Alors, en arrivant à l’Intérieur, il ne s’était plus agi pour Claude Guéant de faire preuve d’une quelconque aptitude en matière de maintien de l’ordre. Sa lettre de mission était d’une autre nature et relevait du pur combat idéologique. On peut s’amuser à relever la liste de ses dérapages plus ou moins contrôlés qui ont fait d’un ministre de la République un chalutier à filet traînant chargé de ramener tout ou partie l’électorat FN, ou plutôt, et nous touchons là un des problèmes, ce que Claude Guéant croit à tort être l’électorat FN.
Certains se rappelleront peut-être que ce fut la méthode du préfet du Var en 1995, Jean-Charles Marchiani, nommé là par Chirac, pour tenir sous surveillance la mairie de Toulon, celle qui avait été conquise par le FN. Marchiani, pour trianguler la nouvelle municipalité et ce département si favorable aux idées frontistes, avait multiplié les déclarations les plus violemment réactionnaires.
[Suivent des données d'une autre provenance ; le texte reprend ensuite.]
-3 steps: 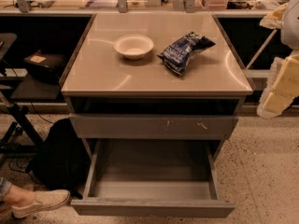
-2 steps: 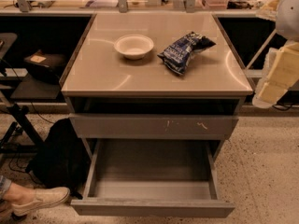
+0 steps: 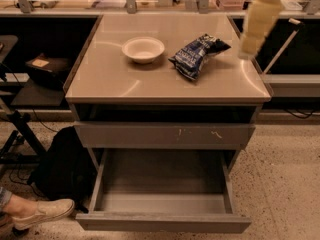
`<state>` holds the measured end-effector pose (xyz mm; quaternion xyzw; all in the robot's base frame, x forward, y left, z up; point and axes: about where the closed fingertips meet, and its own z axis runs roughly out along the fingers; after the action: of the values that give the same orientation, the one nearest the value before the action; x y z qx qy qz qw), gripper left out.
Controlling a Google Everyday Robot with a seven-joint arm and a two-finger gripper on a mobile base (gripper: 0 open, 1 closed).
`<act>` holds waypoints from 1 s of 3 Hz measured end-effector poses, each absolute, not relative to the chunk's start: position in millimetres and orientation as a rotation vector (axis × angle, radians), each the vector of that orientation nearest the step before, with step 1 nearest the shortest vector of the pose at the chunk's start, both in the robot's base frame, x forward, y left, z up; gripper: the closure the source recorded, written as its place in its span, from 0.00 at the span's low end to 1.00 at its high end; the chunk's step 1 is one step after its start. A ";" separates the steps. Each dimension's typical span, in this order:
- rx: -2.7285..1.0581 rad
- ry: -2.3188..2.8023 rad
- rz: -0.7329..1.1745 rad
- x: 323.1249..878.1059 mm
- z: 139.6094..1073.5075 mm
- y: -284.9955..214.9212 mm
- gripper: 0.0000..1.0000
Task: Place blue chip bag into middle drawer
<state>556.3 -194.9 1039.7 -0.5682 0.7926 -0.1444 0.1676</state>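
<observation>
The blue chip bag (image 3: pixel 197 55) lies flat on the tan table top (image 3: pixel 110 79), right of centre, next to the white bowl (image 3: pixel 143 49). The middle drawer (image 3: pixel 162 194) is pulled out at the bottom, with a plain front panel and nothing on its flat grey floor. My gripper (image 3: pixel 248 50) hangs from the cream arm (image 3: pixel 260 19) at the upper right. It is above the right edge of the table top, a little to the right of the bag and not touching it.
A shut grey drawer front with pale scratch marks (image 3: pixel 165 134) sits above the open drawer. A black backpack (image 3: pixel 62 166) and a person's shoe (image 3: pixel 42 211) are on the floor to the left. A dark shelf with a box (image 3: pixel 42 66) stands at the left.
My arm has swung up and to the left, from beside the table's right edge to above its right rear part, closer to the bag. The bag, bowl and drawers have not moved.
</observation>
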 end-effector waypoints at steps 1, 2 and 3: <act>-1.558 2.290 -0.509 626.0 1046.3 -177.1 0.00; -1.526 2.224 -0.518 645.3 1063.8 -163.0 0.00; -1.518 2.201 -0.525 651.7 1065.1 -159.8 0.00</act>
<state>651.7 -159.8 1065.1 -0.5451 0.7903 -0.1885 0.2067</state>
Marchiani, préfet, donc théoriquement soumis à la neutralité des hauts fonctionnaires, n’avait pas hésité à déclarer déclaration sur le groupe NTM qui venait dans le coin pour un concert et qu’il avait interdit sous les applaudissements des frontistes : « En tant que représentant de l’Etat, en tant que chrétien et en tant qu’homme, je ne peux laisser passer une telle atteinte à la dignité de la femme et de la mère de famille. » C’était assez malin, qu’il le pense ou pas. En 95, dans un département comme le Var, avec ses Pieds Noirs et ses immigrés qui se regardaient en chien de faïence, la jouer choc des civilisations, cela pouvait être efficace en termes électoraux.
Mais c’était en 95 et nous sommes en 2012. Je ne sais pas dans quel monde vit Claude Guéant mais aujourd’hui, c’est au niveau national que le FN réalise les scores qu’il faisait dans quelques départements du Sud Est. Et ce n’est plus par peur d’une invasion arabe, rom, comorienne ou je ne sais quel allogène que l’on choisira selon la convenance géopolitique du moment. Cela, Marine Le Pen l’a compris. Pour l’essentiel, dans la bonne tradition de son parti, elle joue sur la peur mais plus sur la peur de l’autre. Ce qui tétanise le prolo français, sa principale cible, ce n’est pas, ce n’est plus l’étranger qui lui pique son pain, son boulot et ses allocations. Il a bien vu, le prolo français, et notamment depuis 2008, que ce qui le fait changer de civilisation et détruit son modèle social, ce ne sont pas les immigrés, mais la crise systémique du capitalisme depuis 2008, crise du système financier, de la dette, de la zone euro. On peut amuser le tapis avec la construction de mosquées dans une ville donnée, on sent bien que ça fait moyennement le poids face à une délocalisation qui laisse quelques centaines de salariés avec leurs yeux pour pleurer. Marine Le Pen le sait, agit en conséquence, et c’est pour ça qu’elle mord les basques du président sortant dans les sondages de premier tour.
Claude Guéant, qui a montré qu’il n’hésitait pas de se mêler de tout et de nous faire profiter de ses brillantes analyses sur l’éducation en attribuant le monopole de l’échec scolaire aux élèves d’origine étrangère, aurait pu faire semblant de prendre la panique économique.
Mais non, il s’amuse juste à parler de la supériorité de certaines civilisations par rapport à d’autres et à dénoncer le relativisme de la gauche. C’est à ce genre de choses que l’on voit que Claude Guéant a quelques charters de retard sur le FN new look.
Le rattrapage en catastrophe qu’il a opéré en prétendant que ses propos avaient été tronqués et que son évaluation, sa hiérarchisation se faisait avec comme indicateurs le respect des droits de l’homme n’abusera que ceux qui veulent être abusés.
Parce que ses propos, il les a prononcés devant des députés UMP et des étudiants du très droitier syndicat UNI. Pas devant la LDH ou Amnesty International qui doivent pour lui faire partie de cette « gauche relativiste ».